Marin was attacking Sindhu’s ribs and the Indian knew it, but would take some time to summon the answers.
At 12-9 in the decider, Marin seemed to be on her way to another wrap-up. Except, at 11-9 the changeover, Sindhu would be told by the coaches for the dozenth time that her pace was just not good enough to trouble the Spaniard.
She would switch gears at 12-9, and start hitting the hard, sharp power shots — not a mean feat with all the exhaustion setting in. Sindhu would summon some lethal power to play the whip shots from back of her head and at the net — in a move that would boggle Marin and completely unsettle her. The blitzkrieg was on in Odense.
The first time her lashing push would miss the mark, but thrice in the closing stages, Sindhu’s whacking push from mid-court would travel like a bullet beyond Marin’s ability to intercept it.
The mere audacity to come back from 11-15 down in the decider was enough to rattle Marin who Sindhu was beating for the first time since the two acquired any sort of reputation. She would stutter a shade at 20-16, mutter something to herself at 20-17, and then kill the next rally in a hurry in a throwback to her teenage year — not so long ago.
“I just decided I had had enough, so I killed the shuttle last point,” she would say later.
The safe game was enough to drag proceedings into the decider but it was never going to earn her Marin’s scalp. “If I’d played safe, she would have attacked me. I’ve lost to her thrice in recent times. I was losing some points but I knew I was giving it back and fighting till the point was actually lost. Maybe she didn’t like that,” Sindhu would muse later. Earlier, coach Madhumita Bisht had drilled into her that Marin’s loud guttural celebrations on the court were in fact a sign of nervousness. “I told her if she screams, you also scream. But stay calm within,” the coach would laugh later.

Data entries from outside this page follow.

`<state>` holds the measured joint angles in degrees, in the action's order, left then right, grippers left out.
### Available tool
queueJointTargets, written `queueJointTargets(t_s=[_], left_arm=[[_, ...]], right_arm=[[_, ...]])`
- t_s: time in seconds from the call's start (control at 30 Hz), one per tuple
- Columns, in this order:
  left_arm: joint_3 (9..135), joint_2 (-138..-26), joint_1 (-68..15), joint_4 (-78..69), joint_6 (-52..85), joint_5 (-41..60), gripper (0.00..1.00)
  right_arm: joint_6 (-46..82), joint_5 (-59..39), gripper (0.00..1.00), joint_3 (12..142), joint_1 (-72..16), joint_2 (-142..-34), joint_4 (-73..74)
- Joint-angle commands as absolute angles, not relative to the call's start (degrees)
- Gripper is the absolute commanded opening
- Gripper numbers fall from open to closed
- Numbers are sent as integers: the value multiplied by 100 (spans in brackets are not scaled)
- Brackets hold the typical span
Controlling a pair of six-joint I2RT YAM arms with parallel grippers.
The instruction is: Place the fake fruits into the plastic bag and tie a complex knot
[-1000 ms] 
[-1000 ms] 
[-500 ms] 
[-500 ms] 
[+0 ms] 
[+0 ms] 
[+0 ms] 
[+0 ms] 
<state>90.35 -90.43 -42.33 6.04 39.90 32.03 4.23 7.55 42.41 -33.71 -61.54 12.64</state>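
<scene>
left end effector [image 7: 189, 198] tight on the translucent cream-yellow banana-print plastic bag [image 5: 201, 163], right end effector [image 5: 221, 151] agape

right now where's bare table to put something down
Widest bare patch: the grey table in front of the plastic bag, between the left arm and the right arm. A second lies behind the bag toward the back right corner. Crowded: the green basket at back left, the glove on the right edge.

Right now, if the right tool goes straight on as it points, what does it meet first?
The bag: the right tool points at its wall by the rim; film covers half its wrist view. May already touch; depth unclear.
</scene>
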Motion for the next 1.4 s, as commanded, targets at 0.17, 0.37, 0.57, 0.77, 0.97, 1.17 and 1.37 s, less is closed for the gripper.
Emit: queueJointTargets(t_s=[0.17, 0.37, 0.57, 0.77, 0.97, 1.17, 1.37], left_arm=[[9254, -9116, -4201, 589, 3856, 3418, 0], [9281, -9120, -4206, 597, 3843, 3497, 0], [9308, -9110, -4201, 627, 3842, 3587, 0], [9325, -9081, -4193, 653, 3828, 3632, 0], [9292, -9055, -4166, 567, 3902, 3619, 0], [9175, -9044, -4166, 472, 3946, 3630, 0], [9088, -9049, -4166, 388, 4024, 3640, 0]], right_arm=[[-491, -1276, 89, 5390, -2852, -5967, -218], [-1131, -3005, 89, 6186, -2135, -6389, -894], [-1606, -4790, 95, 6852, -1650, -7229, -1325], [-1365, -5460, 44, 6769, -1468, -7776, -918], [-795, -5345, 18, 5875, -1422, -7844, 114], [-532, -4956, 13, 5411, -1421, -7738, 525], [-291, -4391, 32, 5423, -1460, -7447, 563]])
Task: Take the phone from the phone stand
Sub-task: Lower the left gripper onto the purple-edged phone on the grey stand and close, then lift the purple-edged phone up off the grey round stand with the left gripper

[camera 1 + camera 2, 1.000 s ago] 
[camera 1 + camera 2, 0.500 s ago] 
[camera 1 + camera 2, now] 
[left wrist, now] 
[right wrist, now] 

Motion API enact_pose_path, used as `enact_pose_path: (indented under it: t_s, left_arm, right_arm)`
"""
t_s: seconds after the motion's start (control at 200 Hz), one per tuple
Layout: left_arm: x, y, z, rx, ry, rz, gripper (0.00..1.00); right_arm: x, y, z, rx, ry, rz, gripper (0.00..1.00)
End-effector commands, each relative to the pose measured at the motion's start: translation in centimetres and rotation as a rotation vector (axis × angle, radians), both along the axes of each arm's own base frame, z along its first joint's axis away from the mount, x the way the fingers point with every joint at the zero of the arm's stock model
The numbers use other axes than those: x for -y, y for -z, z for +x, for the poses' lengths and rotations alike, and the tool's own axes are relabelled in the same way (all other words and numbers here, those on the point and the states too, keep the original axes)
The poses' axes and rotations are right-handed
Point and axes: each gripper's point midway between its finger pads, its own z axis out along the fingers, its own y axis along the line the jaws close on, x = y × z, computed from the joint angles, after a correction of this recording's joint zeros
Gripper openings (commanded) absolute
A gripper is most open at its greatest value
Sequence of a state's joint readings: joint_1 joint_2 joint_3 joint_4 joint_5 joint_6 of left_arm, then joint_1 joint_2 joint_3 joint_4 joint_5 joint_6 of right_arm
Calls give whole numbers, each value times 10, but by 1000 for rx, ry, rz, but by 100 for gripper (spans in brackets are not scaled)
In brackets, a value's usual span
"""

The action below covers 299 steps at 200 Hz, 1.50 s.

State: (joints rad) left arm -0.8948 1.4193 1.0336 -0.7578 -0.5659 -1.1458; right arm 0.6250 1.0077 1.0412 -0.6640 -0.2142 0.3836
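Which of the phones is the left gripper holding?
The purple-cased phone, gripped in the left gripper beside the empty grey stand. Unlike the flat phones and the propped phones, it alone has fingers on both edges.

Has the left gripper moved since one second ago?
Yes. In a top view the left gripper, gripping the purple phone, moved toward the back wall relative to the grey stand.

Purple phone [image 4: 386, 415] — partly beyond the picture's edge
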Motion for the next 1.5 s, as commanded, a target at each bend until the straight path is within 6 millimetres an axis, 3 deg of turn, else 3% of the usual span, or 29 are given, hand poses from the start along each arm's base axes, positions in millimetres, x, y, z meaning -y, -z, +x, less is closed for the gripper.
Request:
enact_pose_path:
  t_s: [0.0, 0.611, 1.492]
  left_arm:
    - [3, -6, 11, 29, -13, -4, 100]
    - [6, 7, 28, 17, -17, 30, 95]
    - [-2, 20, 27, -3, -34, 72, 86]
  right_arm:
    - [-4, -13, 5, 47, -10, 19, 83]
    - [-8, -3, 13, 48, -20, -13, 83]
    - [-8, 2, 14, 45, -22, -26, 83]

At 11-15, Sindhu recalls shaking herself out of the reverie. “I told myself I couldn’t let it go easily.” Her resolve might have been sturdy, but it needed immense physical strength too to play the power shots at that juncture. “We’ve worked a lot on her body strengthening in the three months she was injured,” physio Kiran would say. Sindhu is quite amused by her injury — not the ankle or the heel, but the top of the foot, but it ensured she got herself an “offseason” in which to work on building a tougher core.
Always tipped for greatness, Sindhu’s aura will be built around how tall and strong she is across the court to opponents. Combined with that is her natural strokes. Li Xuerui will be a challenge given her experience. “It’ll be a tough match, but I’ll prepare for it well,” she says.
However Denmark Open will be significant for the two wins against stroke-makers that Sindhu has managed — Tai Tzu and Marin. The young Indian would earlier struggle against tricky and deceptive players. However in accounting for both of them this week with her court movement and scorching pace in matching their ticking brains, Sindhu has already crossed another hurdle.
“I cried today for the first time after her match. Somehow the tension of beating Marin was there,” her mother would say. Then she would rush to settle the Chinese takeaway.